Problem description
The lines running from the one that contains "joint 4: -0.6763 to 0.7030" to the end of the records below are what to reproduce, exactly and without pictures.

Supplied information
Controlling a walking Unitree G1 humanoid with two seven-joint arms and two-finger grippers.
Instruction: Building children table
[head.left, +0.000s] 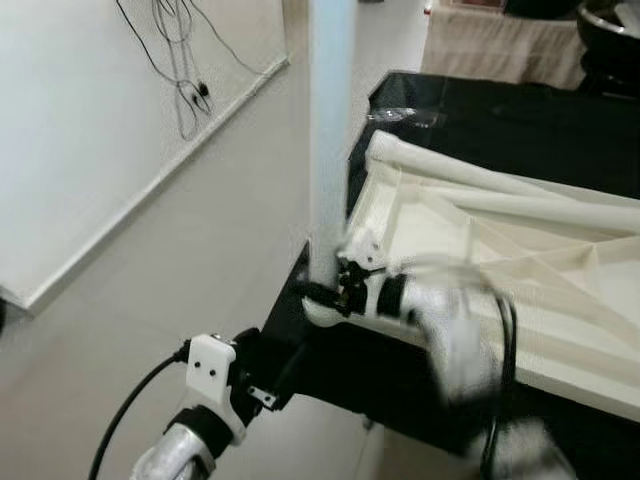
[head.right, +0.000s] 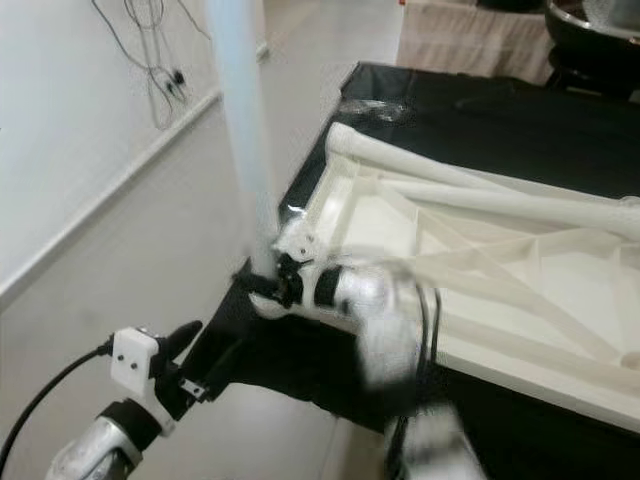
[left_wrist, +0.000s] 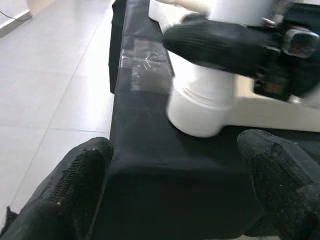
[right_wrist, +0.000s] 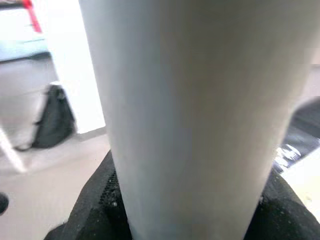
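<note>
Smooth, matt pale-blue plastic table leg (head.left: 331, 120); ribbed cream plastic children's table underside (head.left: 520, 270); matt black cloth-covered tabletop (left_wrist: 165, 200); glossy pale floor tiles (head.left: 200, 260).

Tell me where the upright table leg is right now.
The table leg stands upright at the near left corner of the upturned white tabletop on the black surface, with the right hand gripping its base; the left hand hovers below.
</note>
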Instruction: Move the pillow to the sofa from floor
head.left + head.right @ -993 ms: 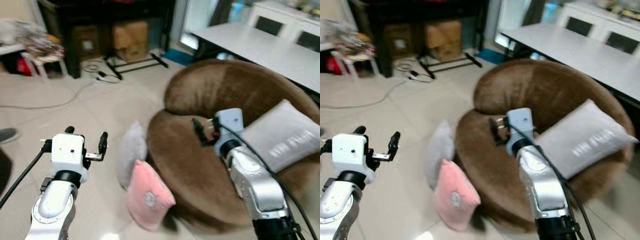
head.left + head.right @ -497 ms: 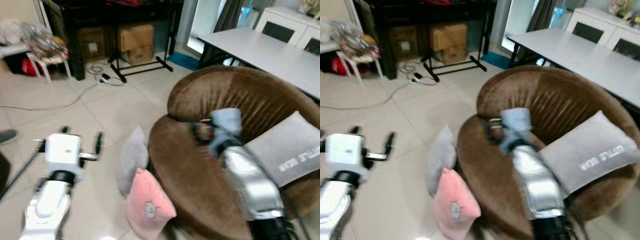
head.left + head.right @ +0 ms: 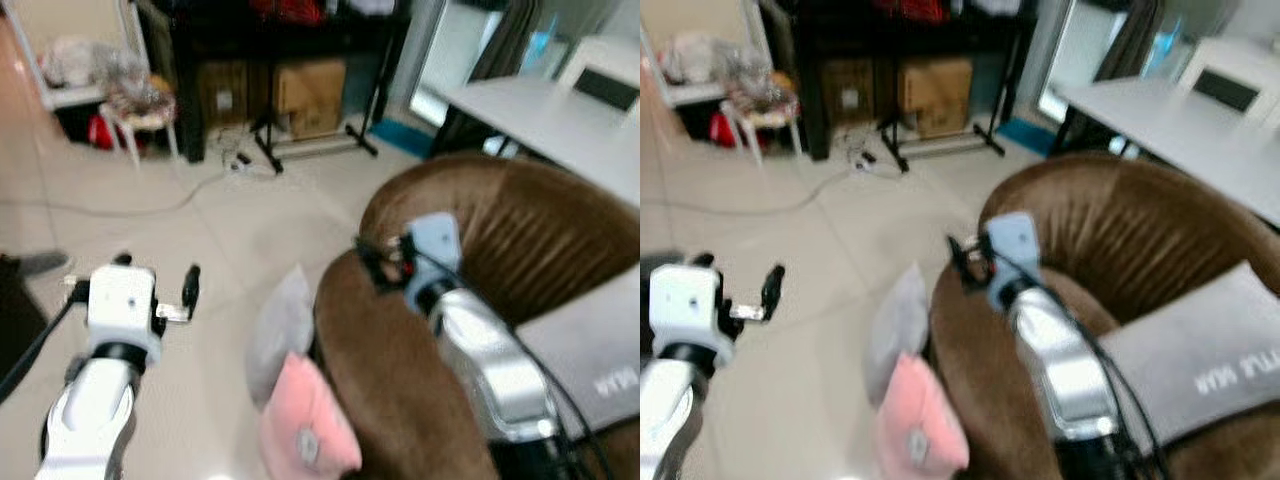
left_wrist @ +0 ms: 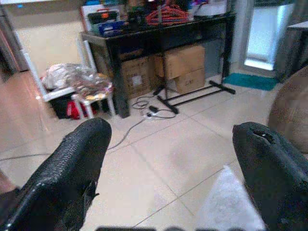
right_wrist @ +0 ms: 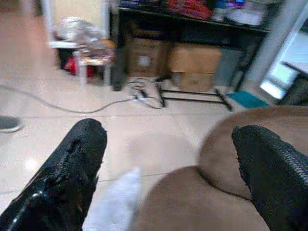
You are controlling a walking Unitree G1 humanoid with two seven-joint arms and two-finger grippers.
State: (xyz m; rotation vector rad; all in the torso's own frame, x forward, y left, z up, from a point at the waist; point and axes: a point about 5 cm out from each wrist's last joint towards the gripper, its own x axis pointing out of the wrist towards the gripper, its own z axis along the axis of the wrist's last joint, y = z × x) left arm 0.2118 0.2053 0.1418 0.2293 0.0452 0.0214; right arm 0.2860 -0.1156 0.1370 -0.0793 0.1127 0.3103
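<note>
Pillows: you are seeing a pink pillow (image 3: 305, 432) and a grey pillow (image 3: 281, 328) leaning on the floor (image 3: 200, 250) against the brown sofa (image 3: 480, 260), lower centre of frame. A grey cushion (image 3: 1215, 365) is lying on the seat. Left end effector (image 3: 160, 290) is hovering released, lower left; right end effector (image 3: 962, 262) is sitting released over the sofa edge.
</note>
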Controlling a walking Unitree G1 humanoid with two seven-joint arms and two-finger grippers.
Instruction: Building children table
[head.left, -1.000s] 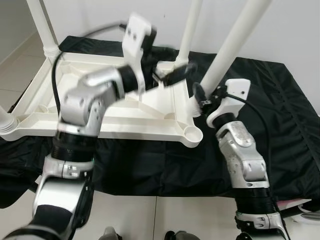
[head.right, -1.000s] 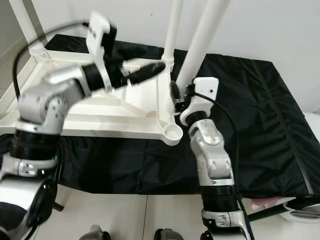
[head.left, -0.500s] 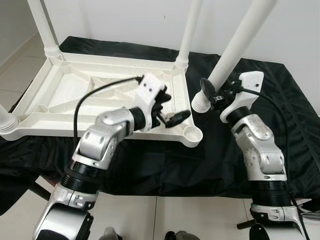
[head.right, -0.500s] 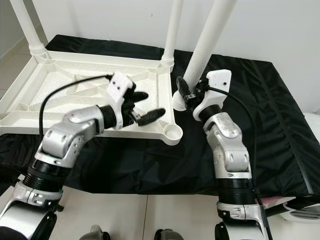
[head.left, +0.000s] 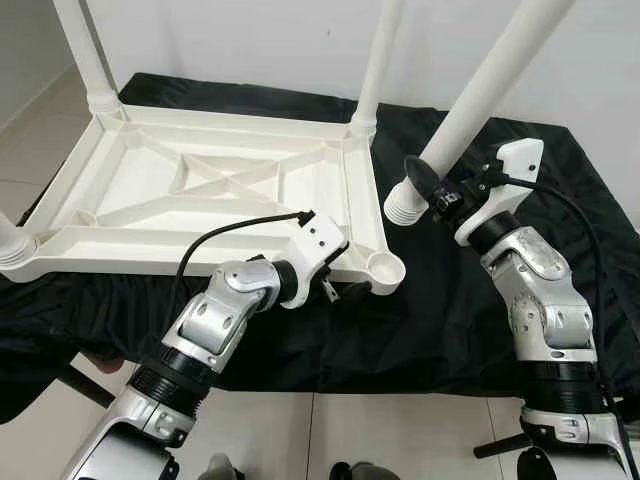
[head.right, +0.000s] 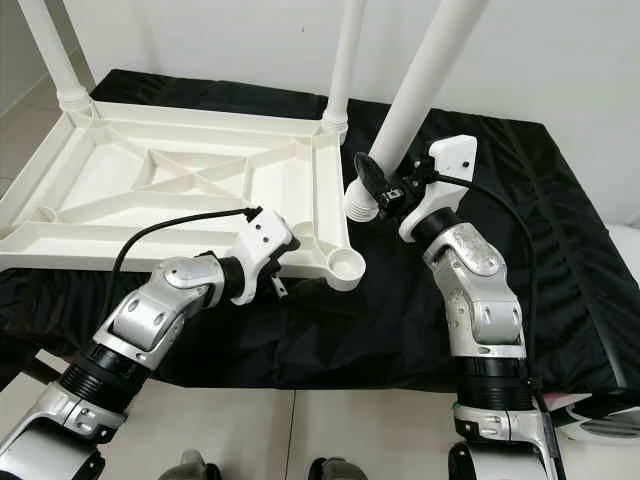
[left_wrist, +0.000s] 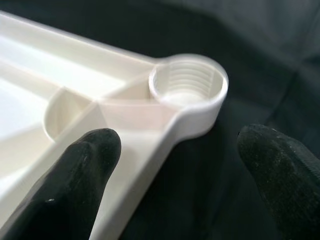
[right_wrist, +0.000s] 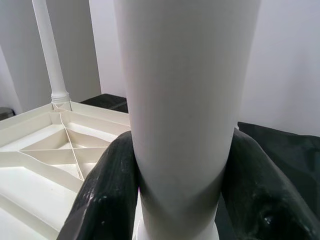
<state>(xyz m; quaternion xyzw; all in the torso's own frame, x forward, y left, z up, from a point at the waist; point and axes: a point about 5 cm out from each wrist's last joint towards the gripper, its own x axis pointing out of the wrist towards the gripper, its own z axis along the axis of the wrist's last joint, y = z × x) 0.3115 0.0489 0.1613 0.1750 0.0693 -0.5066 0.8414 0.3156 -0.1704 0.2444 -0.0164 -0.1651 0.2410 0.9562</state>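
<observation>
Beside the socket (head.left: 385, 268), right end effector (head.left: 432, 190) grips leg (head.left: 470, 103)

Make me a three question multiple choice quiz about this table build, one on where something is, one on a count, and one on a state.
1. Where is the left gripper?
A. At the near corner of the tabletop, by the empty socket
B. Around the far leg
C. On the floor

2. How many legs already stand in the upturned tabletop?
A. None
B. One
C. Three

3. What is the state of the right gripper?
A. Open and holding nothing
B. Shut on the loose leg
C. Resting flat on the black cloth

Answers:
1 A, the left wrist view has its fingers either side of the tabletop edge near the empty socket.
2 C, the far legs and the near left one stand in corners.
3 B, both fingers press the loose leg.
</observation>
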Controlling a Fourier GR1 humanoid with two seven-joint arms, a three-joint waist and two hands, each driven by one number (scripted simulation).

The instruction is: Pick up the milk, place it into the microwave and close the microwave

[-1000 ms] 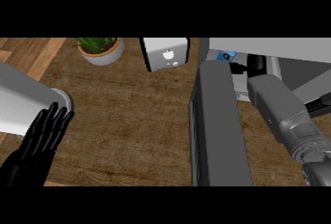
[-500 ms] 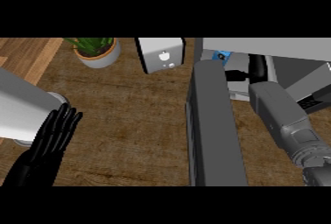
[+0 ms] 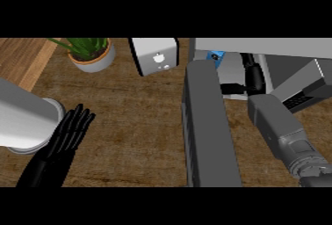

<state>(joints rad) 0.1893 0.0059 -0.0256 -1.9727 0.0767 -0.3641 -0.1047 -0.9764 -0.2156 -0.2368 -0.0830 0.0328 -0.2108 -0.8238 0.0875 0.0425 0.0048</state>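
Note:
The milk (image 3: 218, 58), a white carton with a blue top, stands inside the microwave (image 3: 285, 48) at the top right. Part of it is hidden behind the upper end of the open door (image 3: 207, 132), a grey slab running down the middle of the view. My right hand (image 3: 251, 75) reaches into the cavity, with fingers along the carton's right side and the thumb along its near side. Behind it, the grey right forearm (image 3: 279, 127) runs to the lower right. My left hand (image 3: 68, 134) rests open at the lower left, fingers straight and pointing up, holding nothing.
A potted plant (image 3: 91, 55) stands at the back left, with a white box bearing an apple mark (image 3: 156, 55) beside it. A thick grey cylinder (image 3: 23, 118) fills the left edge next to my left hand. Bare wooden counter (image 3: 136, 123) lies between my left hand and the door.
My left hand has drifted right in the view. The right forearm has slid a little lower while the hand stays at the milk. The door has not moved.

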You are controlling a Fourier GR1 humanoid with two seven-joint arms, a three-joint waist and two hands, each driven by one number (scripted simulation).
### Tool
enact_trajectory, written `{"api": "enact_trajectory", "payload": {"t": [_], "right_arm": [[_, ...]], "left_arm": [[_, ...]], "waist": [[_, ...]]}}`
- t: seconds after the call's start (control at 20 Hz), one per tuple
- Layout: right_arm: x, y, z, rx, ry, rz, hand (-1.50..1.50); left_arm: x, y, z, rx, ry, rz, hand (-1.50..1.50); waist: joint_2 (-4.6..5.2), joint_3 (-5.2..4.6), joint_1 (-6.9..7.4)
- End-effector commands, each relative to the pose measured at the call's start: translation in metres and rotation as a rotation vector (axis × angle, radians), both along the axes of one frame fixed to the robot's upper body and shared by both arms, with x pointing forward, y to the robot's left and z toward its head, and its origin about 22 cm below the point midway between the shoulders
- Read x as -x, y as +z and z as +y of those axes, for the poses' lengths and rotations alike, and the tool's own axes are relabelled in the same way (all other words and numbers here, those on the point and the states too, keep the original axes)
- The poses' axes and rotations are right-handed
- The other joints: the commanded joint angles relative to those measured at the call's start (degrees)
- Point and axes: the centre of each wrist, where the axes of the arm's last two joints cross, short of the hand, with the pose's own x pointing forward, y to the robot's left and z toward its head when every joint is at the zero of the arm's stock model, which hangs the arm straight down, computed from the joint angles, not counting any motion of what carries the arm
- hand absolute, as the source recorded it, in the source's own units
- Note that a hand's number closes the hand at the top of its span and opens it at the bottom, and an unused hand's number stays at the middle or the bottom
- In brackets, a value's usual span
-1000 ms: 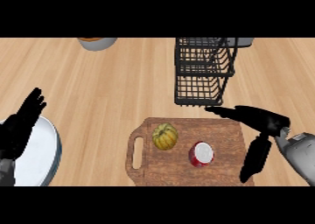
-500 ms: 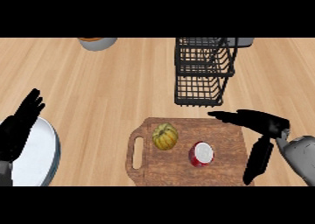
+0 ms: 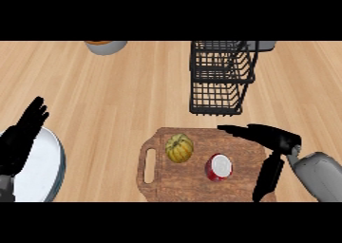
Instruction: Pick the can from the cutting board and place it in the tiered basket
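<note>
Wooden cutting board (image 3: pixel 194 182) bears one can (image 3: pixel 219 167), one squash (image 3: pixel 178 147).

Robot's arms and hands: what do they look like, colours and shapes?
Each hand is matt black, with slim fingers and a thumb: the right hand joins a smooth, rounded grey forearm; the left hand looks the same. No cables or markings show.

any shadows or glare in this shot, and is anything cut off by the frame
Head view: even light, no glare; faint shadow beneath the tiered basket. The frame crops the bowl at the top, the white plate at left and the cutting board below.
</note>
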Motion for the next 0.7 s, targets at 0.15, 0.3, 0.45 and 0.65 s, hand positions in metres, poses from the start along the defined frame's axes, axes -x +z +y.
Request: {"api": "enact_trajectory", "payload": {"t": [0.15,0.3,0.45,0.65], "right_arm": [[0.001,-0.015,0.033,-0.018,0.005,-0.019,-1.5],[-0.002,-0.017,0.015,-0.018,-0.013,0.003,-1.5],[0.013,-0.028,0.031,-0.011,-0.002,0.011,-1.5],[0.002,-0.038,0.043,-0.024,0.007,0.009,-1.5]], "left_arm": [[0.032,-0.04,0.013,0.002,0.048,0.198,0.0],[0.016,-0.033,0.003,0.021,0.064,0.202,0.0],[0.039,-0.043,0.021,0.018,0.06,0.208,0.0],[0.032,-0.048,0.008,0.022,0.041,0.194,0.0]], "waist": [[0.76,-1.05,0.86],[0.71,-1.03,0.15],[0.51,-1.09,0.37],[0.78,-1.05,0.74]]}}
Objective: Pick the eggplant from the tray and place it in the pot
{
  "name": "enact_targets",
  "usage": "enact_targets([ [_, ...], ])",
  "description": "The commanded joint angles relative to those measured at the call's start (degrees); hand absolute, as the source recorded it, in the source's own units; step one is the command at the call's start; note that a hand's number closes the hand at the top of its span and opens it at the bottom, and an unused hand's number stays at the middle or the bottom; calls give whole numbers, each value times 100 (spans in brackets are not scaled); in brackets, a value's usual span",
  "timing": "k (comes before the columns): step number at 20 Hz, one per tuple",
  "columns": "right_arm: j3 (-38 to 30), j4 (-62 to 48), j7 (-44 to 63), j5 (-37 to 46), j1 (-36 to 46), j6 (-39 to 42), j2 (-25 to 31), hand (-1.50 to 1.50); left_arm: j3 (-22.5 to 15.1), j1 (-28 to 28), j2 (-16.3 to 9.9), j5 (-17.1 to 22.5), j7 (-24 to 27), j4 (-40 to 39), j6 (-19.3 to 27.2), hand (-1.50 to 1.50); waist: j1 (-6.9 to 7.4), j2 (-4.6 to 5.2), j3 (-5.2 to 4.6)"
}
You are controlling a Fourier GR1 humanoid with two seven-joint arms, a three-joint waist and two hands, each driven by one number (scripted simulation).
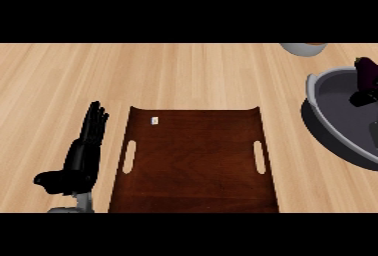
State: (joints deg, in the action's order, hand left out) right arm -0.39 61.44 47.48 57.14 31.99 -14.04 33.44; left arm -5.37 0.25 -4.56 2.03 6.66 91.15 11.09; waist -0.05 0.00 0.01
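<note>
While the left hand (83, 150) rests at the lower left of the head view, just beside the tray's left edge, its fingers stand straight and together, pointing away from the robot, with the thumb stuck out to the side near the wrist; it holds nothing and a bit of grey forearm shows beneath it. At the right edge of the view, over the pot, a small black piece of the right hand (363, 98) shows; too little of it is in view to tell whether its fingers are straight or curled. Just above that black piece is the dark purple eggplant (366, 74), upright over the pot's hollow and cut off by the view's edge; whether the hand grips it cannot be told.

One tray (193, 160) lies on the light wooden bench (177, 75): dark brown wood, with two slot handles, one on each side, and a small pale tag near its far left corner. One grey pot (332, 125) stands well right of the tray, partly out of view. One pale round vessel (303, 48) peeks in at the top edge.
</note>
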Motion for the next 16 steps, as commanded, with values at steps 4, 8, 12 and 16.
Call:
enact_targets([
  [4, -666, -1118, -895, -554, -220, -142, 73, 150, 39, -299, 131, -24, 78, -385, -31, 0, 29, 15, 1],
  [8, -919, -1951, -667, -767, -182, 193, 38, 150, 135, -199, -3, 82, 60, -234, -148, 0, 84, 28, 4],
  [12, -1303, -2326, -1594, -1269, -468, -137, -105, -150, -41, -168, 150, -47, 15, -193, -72, 0, 55, 17, 7],
  [16, -1770, -1810, -2561, -1840, -554, -964, -290, -150, 120, 91, -106, 123, -55, 152, -269, 0, 51, 0, 14],
])
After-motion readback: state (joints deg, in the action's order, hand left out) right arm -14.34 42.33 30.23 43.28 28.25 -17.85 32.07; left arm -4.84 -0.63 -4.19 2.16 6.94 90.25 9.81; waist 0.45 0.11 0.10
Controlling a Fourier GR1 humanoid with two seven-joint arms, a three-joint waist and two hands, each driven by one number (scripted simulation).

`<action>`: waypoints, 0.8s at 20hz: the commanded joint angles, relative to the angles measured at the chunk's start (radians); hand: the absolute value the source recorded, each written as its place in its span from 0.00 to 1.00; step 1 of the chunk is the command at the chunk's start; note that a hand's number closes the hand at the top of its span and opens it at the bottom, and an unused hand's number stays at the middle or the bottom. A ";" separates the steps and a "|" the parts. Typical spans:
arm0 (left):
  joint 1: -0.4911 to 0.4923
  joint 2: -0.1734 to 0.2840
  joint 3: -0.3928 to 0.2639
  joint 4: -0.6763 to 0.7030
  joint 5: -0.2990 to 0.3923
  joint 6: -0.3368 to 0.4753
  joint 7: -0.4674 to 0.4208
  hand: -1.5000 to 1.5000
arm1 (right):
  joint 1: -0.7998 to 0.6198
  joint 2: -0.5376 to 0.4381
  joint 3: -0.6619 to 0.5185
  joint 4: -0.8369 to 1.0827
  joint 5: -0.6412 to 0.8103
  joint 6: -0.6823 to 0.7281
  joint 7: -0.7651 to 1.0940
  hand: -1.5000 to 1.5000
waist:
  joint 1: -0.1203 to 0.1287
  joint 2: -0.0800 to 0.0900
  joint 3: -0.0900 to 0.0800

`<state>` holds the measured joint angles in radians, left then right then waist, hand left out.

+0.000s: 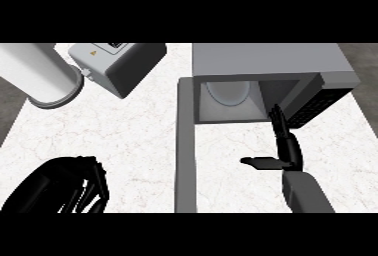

Response area
  joint 4: -0.6763 to 0.7030
  joint 5: -0.2990 to 0.3923
  joint 6: -0.3368 to 0.4753
  joint 7: -0.4674 to 0.4208
  hand: -1.5000 to 1.5000
arm1 (right):
  joint 1: -0.7998 to 0.6198
  joint 2: -0.5376 to 0.4381
  joint 3: -0.6619 to 0.5185
  joint 4: -0.8369 to 1.0827
  joint 5: -0.6412 to 0.8103
  joint 6: -0.6823 to 0.7281
  joint 7: -0.7651 to 1.0940
  hand: -1.5000 to 1.5000
waist:
  joint 1: -0.1203 to 0.1287
  joint 2: -0.0800 to 0.0900
  joint 3: -0.0900 to 0.0800

`<state>` holds the measured joint angles in radians, left then right then waist, hand left out.

+0.000s: 

No further output is expected here.